Configuration Overview
Hedgehog uses a hierarchical YAML configuration system. A single main config file (config.yml) controls global settings and references separate per-stage config files. Each pipeline stage reads its own configuration independently, making it easy to tune individual stages without touching the rest.
Config File Hierarchy
config.yml (main — global settings + paths to stage configs)
├── config_mol_prep.yml (Datamol molecule standardization)
├── config_descriptors.yml (molecular descriptor calculation)

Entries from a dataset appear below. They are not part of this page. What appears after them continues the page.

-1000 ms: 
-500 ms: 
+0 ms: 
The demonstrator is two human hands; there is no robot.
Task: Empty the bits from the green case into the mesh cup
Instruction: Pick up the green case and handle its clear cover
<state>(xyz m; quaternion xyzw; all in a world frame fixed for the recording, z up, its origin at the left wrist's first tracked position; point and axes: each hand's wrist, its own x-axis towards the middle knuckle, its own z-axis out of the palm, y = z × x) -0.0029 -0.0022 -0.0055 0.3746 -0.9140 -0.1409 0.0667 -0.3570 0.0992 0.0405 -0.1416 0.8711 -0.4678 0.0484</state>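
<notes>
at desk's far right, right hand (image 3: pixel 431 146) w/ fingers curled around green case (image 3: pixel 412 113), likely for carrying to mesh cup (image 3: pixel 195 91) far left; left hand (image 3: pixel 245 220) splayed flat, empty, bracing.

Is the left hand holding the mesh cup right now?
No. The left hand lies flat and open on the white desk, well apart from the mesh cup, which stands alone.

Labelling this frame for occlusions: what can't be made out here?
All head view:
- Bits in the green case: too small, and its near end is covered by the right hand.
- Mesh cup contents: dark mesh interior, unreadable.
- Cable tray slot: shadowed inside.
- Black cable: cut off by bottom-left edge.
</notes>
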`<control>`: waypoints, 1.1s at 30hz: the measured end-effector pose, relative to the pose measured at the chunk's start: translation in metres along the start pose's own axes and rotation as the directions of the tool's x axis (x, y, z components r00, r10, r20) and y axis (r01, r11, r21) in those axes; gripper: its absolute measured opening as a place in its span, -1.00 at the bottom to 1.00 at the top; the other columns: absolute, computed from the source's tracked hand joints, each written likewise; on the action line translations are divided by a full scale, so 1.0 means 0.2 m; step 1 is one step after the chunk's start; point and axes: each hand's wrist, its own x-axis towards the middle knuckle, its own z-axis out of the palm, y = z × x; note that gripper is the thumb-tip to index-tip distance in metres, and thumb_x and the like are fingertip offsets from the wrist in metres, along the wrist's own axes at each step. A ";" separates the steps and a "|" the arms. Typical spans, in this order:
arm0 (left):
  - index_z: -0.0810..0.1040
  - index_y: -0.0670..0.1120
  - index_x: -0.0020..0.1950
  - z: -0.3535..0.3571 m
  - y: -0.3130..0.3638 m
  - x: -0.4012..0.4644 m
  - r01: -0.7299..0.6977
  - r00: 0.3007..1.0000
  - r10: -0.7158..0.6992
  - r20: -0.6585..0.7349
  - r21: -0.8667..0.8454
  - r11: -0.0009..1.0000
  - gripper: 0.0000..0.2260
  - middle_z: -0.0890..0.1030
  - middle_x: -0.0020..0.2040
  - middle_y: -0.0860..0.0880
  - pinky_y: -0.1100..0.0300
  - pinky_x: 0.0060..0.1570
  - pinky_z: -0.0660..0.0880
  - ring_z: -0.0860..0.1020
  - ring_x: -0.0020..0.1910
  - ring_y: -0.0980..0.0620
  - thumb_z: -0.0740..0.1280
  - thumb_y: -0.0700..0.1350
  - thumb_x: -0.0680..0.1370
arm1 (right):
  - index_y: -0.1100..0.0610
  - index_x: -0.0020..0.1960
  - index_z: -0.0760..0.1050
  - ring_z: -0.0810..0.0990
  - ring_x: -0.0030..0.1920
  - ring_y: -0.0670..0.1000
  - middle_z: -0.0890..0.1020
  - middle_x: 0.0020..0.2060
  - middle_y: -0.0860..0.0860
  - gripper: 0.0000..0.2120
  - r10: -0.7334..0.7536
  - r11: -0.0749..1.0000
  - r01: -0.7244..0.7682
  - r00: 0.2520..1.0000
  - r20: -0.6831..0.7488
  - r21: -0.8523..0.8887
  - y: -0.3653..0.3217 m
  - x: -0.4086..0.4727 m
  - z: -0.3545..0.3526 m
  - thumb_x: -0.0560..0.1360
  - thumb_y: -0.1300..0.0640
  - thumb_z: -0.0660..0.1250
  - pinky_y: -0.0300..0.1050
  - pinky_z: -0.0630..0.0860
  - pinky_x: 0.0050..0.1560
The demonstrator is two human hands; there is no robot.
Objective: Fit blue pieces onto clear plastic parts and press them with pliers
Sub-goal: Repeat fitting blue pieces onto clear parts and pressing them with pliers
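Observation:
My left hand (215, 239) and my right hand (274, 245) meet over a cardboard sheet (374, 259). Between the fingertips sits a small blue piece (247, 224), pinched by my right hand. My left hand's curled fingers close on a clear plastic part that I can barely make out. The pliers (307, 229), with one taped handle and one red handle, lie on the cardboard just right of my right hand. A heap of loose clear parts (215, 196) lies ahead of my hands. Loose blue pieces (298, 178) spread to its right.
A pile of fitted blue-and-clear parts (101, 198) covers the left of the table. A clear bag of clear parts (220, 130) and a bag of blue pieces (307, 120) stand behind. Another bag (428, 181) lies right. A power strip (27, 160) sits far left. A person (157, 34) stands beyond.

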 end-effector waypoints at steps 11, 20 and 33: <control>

├── config_structFilters.yml (structural / medchem filters)
├── config_synthesis.yml (retrosynthesis scoring)
├── config_docking.yml (molecular docking — SMINA / GNINA / Matcha)
├── config_docking_filters.yml (post-docking pose filters)
└── config_moleval.yml (generative metrics & reporting)How Configs Are Loaded
The CLI resolves the default config path relative to the installed package:
DEFAULT_CONFIG_PATH = str(Path(__file__).resolve().parent / "configs" / "config.yml")You can override the master config path at runtime with --config/-c:
uv run hedgehog --config path/to/config.ymlYou can also override the output directory (folder_to_save) with --out/-o:
uv run hedgehog --out results/my_runFilesystem paths in the master config are resolved in this order:
- absolute paths are used as-is
- relative to the master config file location
- relative to the source/package root for bundled
src/hedgehog/...paths - relative to the current working directory as a final fallback
For example:
# Relative to the master config file when that file lives beside configs/
config_descriptors: config_descriptors.yml
# Bundled source-checkout path
config_descriptors: src/hedgehog/configs/config_descriptors.yml
# Absolute — used as-is
config_descriptors: /opt/hedgehog/configs/config_descriptors.ymlOverriding Parameters
There are three common ways to customise the pipeline:
-
Create your own config files and pass them via
--config. Copy the default configs, edit them, then run:uv run hedgehog --config path/to/my_config.yml -
Override common paths via CLI flags. Use:
--mols/-mto overridegenerated_mols_path--out/-oto overridefolder_to_save
-
For quick experiments in a source checkout, edit copied config files. Do not edit configs inside an installed package in
site-packages; copy them into your project directory and pass the copied master config with--config.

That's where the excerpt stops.